The bitwise equivalent to product uses “|” and “&” instead of “+” and “*”. For example, if bit A[i,j] means that node[i] connects to node[j] in a network, then

`product(A, transpose(A))`

computes which nodes can be reached in 2 steps. or less Repeating this operation produces matrices indicating which nodes are 3,4,5… steps apart.

The only down side to bit arrays is that transpose(A) is an alternate way of indexing (A), and “indexing” a bit array is not nearly as efficient as indexing, say, a byte array. That problem for bit vectors is a problem-squared for bit matrices. Row-major traversal is fine … almost no loss of parallelism. Column-major traversal stinks. Every bit is stored in a different word, scattered across memory. If your bit array is bigger than your RAM cache, you will feel pain.
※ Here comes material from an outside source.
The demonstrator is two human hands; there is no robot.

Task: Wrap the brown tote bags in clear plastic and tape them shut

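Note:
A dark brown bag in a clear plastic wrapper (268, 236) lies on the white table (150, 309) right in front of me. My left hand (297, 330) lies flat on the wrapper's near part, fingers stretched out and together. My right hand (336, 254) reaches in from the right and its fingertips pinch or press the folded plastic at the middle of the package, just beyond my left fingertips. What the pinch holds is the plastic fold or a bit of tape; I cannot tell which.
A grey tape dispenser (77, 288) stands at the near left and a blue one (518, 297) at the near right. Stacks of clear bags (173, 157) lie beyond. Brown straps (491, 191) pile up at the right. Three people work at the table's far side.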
If it were cheap to transpose (flip) the matrix, so that rows became columns and vice versa, then you’d have your efficiency back. This makes a matrix dot-product into a stream of AND’s and OR’s that takes full advantage of bit parallelism. Unfortunately, there’s no support for transposing bit matrices in CPU-register operations; and the registers themselves are pretty small.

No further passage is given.